Your goal: Once the images are set aside, return every entry exactly.

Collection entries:
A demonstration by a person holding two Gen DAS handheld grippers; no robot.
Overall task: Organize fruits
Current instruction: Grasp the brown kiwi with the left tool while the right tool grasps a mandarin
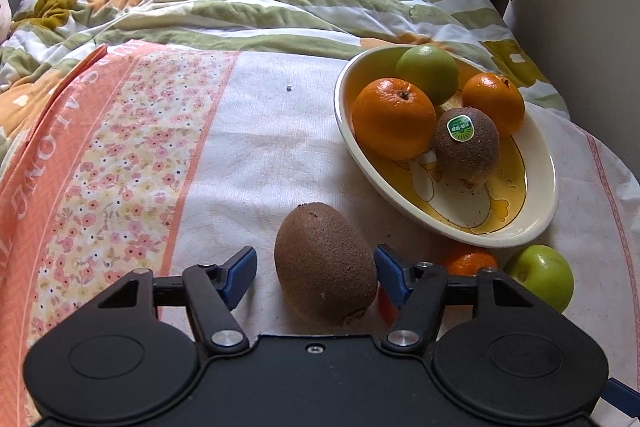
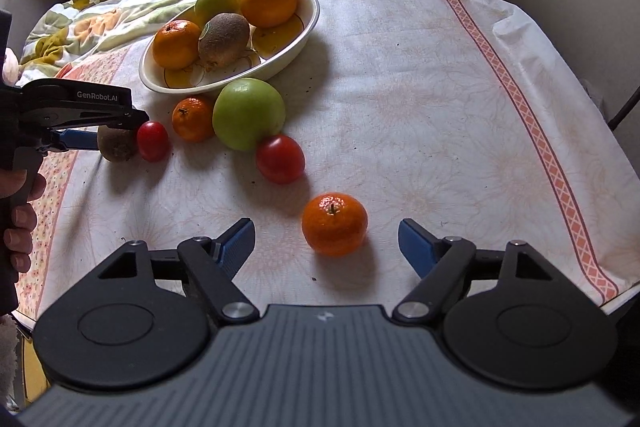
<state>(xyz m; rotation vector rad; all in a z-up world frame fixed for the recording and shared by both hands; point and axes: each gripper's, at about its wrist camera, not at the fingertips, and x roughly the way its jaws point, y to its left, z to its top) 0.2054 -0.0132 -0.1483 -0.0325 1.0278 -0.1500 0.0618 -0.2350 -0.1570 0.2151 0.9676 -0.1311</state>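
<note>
Partly hidden: a small orange (image 1: 470, 261) and a green apple (image 1: 544, 277) sit behind the left tool (image 1: 316, 265), low by the dish (image 1: 516, 231). Left tool spread wide, loose kiwi (image 1: 326, 263) between its fingers, right pad touching or nearly so, cannot tell. Kiwi lies on the cloth, long axis running away and leftward. Right tool (image 2: 326, 245) wide open, holding nothing, mandarin (image 2: 334, 223) just ahead.

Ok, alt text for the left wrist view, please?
The open left gripper straddles a kiwi lying on the cloth, fingers not visibly closed on it. Beyond, right, a bowl holds two oranges, a green apple and a stickered kiwi.
</note>
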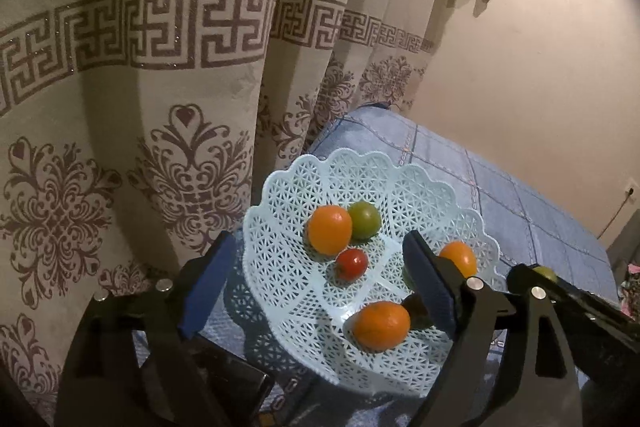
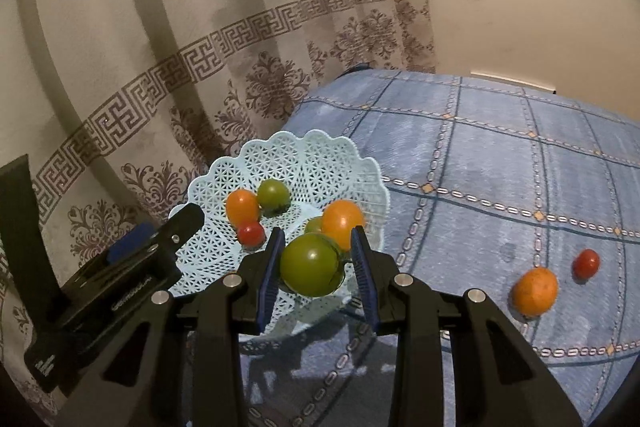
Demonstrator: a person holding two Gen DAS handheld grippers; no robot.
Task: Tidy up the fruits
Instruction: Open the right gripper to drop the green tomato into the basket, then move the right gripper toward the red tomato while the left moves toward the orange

Written solution:
A demonstration by a person holding two Gen DAS handheld grippers; no robot.
Overall task: Organize fruits
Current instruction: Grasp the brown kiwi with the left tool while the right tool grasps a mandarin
<state>(xyz m; rotation vector rad; all in a z-up world frame fixed for the recording and shared by both hands; point and axes: each gripper's, at about its wrist camera, not at the fingertips, and x roughly the way its jaws point, y to its left, z to its top) 0.2054 -0.0132 -0.1483 -0.0325 1.0278 -0.1500 0.0618 -0.2350 -0.1570 0.2151 0.9676 -0.1311</state>
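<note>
Partly hidden: a small orange (image 1: 470, 261) and a green apple (image 1: 544, 277) sit behind the left tool (image 1: 316, 265), low by the dish (image 1: 516, 231). Left tool spread wide, loose kiwi (image 1: 326, 263) between its fingers, right pad touching or nearly so, cannot tell. Kiwi lies on the cloth, long axis running away and leftward. Right tool (image 2: 326, 245) wide open, holding nothing, mandarin (image 2: 334, 223) just ahead.

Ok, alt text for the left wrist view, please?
The open left gripper straddles a kiwi lying on the cloth, fingers not visibly closed on it. Beyond, right, a bowl holds two oranges, a green apple and a stickered kiwi.
</note>
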Demonstrator: a person holding two Gen DAS handheld grippers; no robot.
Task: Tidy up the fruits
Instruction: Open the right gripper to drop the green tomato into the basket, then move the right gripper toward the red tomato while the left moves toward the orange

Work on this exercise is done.